● ABOUT THIS TASK
Can you pull out each line of the data below that includes the word "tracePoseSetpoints"?

● DATA PROVIDED

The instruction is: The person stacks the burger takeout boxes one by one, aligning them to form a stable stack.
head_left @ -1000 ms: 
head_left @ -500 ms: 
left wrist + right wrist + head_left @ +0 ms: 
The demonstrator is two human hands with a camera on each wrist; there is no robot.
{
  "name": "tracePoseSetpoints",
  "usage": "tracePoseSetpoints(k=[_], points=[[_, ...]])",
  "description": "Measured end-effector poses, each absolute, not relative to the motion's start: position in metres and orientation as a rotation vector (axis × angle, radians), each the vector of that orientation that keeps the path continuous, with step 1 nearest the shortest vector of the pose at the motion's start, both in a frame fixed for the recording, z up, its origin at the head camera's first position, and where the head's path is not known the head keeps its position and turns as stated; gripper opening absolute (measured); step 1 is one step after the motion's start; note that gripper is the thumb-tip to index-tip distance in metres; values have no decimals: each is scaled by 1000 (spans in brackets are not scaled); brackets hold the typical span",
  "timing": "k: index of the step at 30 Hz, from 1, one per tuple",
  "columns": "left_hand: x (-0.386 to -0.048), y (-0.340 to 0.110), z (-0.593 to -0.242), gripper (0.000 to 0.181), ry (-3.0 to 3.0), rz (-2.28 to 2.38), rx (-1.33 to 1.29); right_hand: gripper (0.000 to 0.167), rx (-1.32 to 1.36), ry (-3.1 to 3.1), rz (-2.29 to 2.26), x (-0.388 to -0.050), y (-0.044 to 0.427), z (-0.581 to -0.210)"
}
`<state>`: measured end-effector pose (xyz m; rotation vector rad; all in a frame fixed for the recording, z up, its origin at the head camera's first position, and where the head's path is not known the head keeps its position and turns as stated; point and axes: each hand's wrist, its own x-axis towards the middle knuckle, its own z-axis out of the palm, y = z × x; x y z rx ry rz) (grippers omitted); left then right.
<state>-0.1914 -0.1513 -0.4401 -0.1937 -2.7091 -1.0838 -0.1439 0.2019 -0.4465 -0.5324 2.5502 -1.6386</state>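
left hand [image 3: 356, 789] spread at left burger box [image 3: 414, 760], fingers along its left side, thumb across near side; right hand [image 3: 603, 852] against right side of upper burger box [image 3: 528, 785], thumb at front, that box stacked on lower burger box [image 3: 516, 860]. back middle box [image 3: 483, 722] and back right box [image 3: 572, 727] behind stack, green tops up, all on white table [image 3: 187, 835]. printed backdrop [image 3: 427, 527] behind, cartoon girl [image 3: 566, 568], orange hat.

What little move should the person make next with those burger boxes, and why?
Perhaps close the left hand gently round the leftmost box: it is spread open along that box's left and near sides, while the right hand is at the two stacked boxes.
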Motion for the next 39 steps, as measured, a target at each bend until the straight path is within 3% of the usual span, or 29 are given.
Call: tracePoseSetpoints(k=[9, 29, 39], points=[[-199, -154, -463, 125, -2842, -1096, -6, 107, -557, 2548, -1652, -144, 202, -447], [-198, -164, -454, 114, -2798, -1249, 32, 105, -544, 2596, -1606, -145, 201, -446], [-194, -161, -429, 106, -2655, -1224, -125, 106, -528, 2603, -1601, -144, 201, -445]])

● EXERCISE RESPONSE
  "name": "tracePoseSetpoints",
  "usage": "tracePoseSetpoints(k=[_], points=[[_, ...]])",
Call: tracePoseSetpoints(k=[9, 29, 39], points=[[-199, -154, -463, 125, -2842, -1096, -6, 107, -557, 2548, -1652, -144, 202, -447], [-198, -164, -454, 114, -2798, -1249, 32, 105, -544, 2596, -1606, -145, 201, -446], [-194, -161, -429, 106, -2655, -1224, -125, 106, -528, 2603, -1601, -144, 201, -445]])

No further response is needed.